_Directions_. Scan the data below and give the number of lines that include the word "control", with no other words.

Excerpts from a dataset
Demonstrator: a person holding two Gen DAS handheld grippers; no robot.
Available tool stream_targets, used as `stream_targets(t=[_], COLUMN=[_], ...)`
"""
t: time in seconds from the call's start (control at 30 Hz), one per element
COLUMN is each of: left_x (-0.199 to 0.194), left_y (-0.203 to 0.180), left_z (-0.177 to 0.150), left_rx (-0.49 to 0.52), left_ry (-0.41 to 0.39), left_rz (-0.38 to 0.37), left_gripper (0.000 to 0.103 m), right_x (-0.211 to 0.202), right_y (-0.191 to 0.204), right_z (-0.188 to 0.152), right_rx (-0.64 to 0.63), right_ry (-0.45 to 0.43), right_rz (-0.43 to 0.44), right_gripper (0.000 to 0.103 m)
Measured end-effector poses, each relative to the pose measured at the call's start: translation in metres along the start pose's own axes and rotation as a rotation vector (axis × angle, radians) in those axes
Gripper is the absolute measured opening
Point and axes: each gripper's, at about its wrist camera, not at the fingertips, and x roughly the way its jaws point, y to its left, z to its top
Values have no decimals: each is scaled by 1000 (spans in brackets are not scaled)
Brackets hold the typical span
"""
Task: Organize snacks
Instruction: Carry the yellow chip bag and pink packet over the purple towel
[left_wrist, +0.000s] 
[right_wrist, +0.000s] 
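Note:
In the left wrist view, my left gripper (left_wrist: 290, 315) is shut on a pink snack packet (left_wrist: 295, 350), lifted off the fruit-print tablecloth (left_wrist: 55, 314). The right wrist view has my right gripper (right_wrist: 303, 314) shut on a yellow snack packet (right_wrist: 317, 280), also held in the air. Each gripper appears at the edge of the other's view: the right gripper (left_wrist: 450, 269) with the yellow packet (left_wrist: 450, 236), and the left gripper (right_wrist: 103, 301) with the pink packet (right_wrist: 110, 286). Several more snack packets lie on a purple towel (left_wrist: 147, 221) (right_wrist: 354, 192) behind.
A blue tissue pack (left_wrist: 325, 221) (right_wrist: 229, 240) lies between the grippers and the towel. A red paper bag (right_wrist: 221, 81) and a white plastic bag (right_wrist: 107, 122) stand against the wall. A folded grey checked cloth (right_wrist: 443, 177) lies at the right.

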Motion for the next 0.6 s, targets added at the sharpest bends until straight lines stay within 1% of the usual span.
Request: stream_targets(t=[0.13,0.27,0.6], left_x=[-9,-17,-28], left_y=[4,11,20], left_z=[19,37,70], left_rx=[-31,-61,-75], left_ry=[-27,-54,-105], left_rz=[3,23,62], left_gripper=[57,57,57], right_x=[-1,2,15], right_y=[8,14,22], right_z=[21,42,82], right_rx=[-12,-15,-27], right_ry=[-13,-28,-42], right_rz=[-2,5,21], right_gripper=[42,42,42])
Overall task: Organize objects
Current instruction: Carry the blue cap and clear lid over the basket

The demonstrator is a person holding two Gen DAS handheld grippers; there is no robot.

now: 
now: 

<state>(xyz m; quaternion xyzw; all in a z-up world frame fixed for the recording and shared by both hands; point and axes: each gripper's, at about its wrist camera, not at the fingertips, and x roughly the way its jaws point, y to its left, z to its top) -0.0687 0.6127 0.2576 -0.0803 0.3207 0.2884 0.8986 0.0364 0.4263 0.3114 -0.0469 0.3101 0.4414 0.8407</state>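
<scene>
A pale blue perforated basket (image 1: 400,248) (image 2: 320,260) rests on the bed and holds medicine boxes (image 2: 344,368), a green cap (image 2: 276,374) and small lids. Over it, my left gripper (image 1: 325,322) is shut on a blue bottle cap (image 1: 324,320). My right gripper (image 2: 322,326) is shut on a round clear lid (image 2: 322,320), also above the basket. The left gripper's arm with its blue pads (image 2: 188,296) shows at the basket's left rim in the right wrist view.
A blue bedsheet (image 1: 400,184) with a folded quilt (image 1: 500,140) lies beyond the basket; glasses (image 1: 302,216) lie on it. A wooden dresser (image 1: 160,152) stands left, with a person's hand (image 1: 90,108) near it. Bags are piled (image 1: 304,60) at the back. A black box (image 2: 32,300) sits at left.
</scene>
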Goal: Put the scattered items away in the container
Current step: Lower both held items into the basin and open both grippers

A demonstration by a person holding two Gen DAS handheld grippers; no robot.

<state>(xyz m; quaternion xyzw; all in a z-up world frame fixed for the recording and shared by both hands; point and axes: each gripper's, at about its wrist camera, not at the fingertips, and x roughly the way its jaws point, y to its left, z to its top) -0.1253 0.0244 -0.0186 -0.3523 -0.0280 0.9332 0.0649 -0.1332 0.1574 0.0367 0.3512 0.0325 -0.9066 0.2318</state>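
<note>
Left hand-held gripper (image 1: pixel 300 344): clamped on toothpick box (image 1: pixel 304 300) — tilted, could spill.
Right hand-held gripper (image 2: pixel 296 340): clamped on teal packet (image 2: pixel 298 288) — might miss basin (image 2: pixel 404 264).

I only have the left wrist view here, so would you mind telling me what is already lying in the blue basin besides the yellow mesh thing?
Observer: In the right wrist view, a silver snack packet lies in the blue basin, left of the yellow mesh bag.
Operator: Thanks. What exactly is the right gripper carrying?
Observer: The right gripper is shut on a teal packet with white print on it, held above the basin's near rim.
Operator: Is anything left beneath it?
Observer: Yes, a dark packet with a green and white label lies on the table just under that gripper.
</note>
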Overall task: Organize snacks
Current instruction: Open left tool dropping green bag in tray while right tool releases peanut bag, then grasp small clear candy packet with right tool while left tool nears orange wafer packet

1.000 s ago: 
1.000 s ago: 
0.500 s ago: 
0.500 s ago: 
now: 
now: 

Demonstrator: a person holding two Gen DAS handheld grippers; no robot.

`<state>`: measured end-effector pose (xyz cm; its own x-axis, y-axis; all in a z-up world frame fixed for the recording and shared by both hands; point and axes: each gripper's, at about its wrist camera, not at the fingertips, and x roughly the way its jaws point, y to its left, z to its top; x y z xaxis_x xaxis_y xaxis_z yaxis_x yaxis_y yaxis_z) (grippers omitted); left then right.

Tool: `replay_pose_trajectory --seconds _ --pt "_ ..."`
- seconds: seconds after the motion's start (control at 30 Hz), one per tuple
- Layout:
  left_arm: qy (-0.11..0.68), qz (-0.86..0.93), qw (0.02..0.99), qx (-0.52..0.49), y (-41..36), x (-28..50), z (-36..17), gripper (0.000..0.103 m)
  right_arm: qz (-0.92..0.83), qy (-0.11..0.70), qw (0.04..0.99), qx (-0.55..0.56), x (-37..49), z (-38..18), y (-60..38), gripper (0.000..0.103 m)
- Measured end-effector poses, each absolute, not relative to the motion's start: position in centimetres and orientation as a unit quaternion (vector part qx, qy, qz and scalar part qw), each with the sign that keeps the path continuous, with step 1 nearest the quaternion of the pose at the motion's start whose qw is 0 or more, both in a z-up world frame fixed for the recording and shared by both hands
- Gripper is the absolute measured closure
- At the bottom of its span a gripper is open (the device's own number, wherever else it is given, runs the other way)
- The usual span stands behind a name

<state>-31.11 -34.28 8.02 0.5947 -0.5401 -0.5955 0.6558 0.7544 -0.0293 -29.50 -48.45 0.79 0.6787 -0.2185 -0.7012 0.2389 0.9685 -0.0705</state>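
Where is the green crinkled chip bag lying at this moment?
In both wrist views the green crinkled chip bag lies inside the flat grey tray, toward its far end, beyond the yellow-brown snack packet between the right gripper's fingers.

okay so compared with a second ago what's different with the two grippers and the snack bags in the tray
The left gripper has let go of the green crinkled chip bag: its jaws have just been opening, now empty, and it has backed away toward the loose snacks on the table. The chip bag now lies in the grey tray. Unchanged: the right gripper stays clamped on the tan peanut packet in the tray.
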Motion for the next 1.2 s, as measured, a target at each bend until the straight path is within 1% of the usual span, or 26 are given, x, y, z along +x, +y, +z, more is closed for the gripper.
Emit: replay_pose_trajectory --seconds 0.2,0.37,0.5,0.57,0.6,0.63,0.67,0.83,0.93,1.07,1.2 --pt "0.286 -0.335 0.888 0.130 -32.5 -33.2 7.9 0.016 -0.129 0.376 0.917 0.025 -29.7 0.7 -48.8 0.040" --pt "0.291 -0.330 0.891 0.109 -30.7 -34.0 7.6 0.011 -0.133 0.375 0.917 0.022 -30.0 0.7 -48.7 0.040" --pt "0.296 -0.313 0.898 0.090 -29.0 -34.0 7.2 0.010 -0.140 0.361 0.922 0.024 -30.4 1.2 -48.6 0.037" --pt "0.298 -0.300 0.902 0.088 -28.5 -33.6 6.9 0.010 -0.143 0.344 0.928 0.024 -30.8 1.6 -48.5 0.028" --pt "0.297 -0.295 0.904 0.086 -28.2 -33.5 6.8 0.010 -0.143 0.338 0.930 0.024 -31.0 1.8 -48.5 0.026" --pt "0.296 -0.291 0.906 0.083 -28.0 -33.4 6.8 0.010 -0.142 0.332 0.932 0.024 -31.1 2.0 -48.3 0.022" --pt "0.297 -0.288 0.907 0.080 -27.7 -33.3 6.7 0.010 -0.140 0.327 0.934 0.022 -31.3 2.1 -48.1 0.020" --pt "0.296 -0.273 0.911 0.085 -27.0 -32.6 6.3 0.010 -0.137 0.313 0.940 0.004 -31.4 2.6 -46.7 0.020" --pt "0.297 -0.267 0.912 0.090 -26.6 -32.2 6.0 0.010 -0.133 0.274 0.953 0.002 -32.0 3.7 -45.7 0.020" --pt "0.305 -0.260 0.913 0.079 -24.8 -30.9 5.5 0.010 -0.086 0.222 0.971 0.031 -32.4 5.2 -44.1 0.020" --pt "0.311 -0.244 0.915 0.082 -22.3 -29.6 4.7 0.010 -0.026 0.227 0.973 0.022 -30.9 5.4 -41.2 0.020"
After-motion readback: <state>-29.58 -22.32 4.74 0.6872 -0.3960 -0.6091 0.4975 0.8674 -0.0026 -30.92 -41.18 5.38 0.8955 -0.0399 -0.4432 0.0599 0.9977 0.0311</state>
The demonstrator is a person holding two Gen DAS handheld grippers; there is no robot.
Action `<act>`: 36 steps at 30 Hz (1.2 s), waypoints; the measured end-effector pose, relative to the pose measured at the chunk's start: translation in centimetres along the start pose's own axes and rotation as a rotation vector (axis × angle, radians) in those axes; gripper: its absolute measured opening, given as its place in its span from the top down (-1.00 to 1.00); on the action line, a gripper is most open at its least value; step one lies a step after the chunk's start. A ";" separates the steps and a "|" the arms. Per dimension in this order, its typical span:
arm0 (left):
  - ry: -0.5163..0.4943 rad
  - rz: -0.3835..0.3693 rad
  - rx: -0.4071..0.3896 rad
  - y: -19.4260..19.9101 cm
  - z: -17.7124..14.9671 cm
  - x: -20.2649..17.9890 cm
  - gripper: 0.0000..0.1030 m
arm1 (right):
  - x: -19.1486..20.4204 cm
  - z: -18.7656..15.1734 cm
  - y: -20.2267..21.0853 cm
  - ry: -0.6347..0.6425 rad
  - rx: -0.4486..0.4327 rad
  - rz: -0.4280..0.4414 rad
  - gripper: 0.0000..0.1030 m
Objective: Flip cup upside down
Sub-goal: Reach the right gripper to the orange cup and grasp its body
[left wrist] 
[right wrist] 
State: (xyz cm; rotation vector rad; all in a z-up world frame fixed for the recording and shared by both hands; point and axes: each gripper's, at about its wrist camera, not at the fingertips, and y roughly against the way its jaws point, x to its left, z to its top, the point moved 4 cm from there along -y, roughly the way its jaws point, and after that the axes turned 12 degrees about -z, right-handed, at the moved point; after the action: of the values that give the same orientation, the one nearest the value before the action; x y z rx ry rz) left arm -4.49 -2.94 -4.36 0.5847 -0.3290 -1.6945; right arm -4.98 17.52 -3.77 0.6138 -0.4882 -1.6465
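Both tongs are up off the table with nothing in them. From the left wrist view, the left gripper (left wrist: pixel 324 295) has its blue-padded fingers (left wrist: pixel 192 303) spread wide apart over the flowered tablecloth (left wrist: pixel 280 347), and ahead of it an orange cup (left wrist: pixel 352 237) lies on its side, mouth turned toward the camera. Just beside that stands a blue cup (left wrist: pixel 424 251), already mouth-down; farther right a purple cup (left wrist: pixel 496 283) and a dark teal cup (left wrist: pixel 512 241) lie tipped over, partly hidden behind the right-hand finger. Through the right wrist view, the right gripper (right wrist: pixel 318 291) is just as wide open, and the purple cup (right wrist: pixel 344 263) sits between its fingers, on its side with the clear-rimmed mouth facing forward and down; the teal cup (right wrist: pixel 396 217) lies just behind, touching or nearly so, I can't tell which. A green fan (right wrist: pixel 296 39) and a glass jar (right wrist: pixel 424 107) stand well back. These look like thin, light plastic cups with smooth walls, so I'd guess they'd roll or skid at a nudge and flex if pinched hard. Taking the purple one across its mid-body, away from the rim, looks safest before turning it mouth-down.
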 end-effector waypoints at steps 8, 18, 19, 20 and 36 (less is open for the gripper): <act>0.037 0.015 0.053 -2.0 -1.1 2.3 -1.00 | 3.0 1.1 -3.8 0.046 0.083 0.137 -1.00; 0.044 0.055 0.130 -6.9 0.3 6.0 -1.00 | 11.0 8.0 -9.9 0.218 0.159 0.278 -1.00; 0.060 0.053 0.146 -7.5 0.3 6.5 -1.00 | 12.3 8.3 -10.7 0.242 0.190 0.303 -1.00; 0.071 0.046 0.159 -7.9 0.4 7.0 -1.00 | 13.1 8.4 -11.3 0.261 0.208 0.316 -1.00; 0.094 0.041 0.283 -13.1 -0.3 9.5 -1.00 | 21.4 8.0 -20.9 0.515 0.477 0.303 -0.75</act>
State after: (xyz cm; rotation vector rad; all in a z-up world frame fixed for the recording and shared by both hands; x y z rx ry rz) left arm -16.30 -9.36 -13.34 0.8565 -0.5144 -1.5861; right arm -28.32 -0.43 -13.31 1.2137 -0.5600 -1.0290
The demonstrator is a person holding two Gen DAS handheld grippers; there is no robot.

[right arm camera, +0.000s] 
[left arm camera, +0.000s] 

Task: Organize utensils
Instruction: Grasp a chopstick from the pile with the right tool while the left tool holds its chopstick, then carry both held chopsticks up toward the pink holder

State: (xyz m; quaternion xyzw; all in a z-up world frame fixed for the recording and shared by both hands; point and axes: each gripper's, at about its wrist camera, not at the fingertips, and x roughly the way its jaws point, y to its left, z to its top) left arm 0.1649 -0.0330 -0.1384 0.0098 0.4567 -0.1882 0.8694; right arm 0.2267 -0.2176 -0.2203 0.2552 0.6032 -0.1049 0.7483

_Solution for this exercise_. 2